Они плакали, обнимая друг друга, каждый винил себя и каждый благодарил судьбу за то, что они снова вместе.
— Ты простила меня? — спросил Перикл.
— Ты простил меня? — в свою очередь спросила Аспасия.
Не отвечая друг другу, они целовались. Да и следовало ли отвечать на такие вопросы? Конечно же они простили друг друга.

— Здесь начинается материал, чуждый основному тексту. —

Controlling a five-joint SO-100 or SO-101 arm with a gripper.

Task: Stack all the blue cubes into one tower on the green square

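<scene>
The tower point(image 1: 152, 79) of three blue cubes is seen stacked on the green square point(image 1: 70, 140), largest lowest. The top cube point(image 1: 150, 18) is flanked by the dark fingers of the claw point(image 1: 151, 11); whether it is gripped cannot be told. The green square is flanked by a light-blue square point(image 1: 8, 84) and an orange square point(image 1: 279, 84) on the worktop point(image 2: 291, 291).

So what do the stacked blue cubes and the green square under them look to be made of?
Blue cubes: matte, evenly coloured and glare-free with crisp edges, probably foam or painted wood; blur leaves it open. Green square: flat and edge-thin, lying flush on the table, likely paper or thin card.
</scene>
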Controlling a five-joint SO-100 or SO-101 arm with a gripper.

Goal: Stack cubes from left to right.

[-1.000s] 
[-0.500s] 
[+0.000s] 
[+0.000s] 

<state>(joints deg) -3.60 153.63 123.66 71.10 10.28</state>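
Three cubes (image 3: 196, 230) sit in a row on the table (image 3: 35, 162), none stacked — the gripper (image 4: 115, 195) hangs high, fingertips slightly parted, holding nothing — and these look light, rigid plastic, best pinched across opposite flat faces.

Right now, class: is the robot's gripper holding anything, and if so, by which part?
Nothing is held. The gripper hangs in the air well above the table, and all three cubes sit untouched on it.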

— Ты правильно поступаешь, — сказала Периклу Аспасия. — Следует проучить Потидею: нельзя безнаказанно выходить из Афинского союза, подавая дурной пример другим. Пока союз будет расширяться и крепнуть, он будет жить. Всякое же ослабление союза подобно смерти: наши враги будут питаться его отвалившимися кусками и доберутся до нас. И царя Пердикку, этого неотёсанного македонца, следует проучить, присоединить к нашему союзу другие города Халкидики. И сделать так, чтоб неповадно было Коринфу посылать ежегодно в Потидею своего эпидемиурга. Всякие связи Потидеи с Коринфом надо обрубить раз и навсегда.
— Коринф — союзник Пелопоннеса, — напомнил Аспасии Перикл. — Как бы Пелопоннес вместе с Коринфом не бросился на помощь Потидее. Да и Пердикка тоже.
— Потом займёмся Пелопоннесом и Коринфом.